Cuello y Manzur fueron algunos de los representantes conservadores que sostuvieron un encuentro a finales de año en Casa de Nariño con el presidente, al parecer, para avanzar en las reformas sociales. Allí justamente estuvieron Fernando Niño, Ingrid Sogamoso, Juan Loreto Gómez y Nicolás Barguil.

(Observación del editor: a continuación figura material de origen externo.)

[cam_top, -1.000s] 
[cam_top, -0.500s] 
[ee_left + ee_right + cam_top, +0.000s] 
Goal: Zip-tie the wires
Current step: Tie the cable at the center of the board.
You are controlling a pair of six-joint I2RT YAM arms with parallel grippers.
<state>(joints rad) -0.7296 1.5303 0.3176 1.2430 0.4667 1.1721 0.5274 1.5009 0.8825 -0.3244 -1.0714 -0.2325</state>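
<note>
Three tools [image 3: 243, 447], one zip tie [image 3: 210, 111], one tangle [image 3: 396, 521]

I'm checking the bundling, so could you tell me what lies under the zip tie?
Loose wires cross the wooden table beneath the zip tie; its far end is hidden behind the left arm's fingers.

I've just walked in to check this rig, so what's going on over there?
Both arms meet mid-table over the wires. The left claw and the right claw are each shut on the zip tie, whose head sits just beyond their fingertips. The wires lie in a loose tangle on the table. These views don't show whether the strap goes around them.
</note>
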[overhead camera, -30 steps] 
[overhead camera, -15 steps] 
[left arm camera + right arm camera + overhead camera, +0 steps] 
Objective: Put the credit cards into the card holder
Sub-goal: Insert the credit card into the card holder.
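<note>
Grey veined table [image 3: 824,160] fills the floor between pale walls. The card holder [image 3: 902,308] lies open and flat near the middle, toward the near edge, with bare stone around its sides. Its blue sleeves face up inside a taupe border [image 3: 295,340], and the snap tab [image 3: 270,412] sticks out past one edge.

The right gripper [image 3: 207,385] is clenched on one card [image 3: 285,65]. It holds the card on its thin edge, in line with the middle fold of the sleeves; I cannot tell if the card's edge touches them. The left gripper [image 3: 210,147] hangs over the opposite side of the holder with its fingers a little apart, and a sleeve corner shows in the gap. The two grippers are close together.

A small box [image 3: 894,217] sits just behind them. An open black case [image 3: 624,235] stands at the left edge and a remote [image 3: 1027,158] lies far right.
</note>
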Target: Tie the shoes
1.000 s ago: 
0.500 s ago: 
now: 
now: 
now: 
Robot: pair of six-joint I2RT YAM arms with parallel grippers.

Las cuentas en la Comisión Séptima

La puja que se libre en la bancada conservadora del Senado será decisiva, teniendo en cuenta que allí aterrizará la reforma a la salud en su segunda vuelta legislativa. De hecho, en tercer debate, el proyecto aterriza en la Comisión Séptima, donde tienen asiento dos conservadores considerados del ala oficialista del Partido, es decir, independientes a Petro. Se trata de Nadia Blel y José Alfredo Marín.

En esa Comisión las cuentas también parecen decantadas: de 14 integrantes, cuatro están firmes con el Gobierno (los del Pacto y Comunes). La oposición, representada en dos senadores del Centro Democrático, aglutinaría los dos votos conservadores. Ello indica que, hoy por hoy, una de las principales apuestas del Gobierno en el Legislativo estaría en manos de seis senadores: Norma Hurtado (La U), Fabián Díaz (Verde), Berenice Bedoya (ASI), Miguel Ángel Pinto (Liberal), Ana Paola Agudelo (MIRA) y Lorena Ríos (Colombia Justa Libres).

El Gobierno Petro solo necesitaría de cuatro de esos votos para ser mayoría y que el proyecto pase a la plenaria de la Cámara, donde los apoyos también están muy apretados.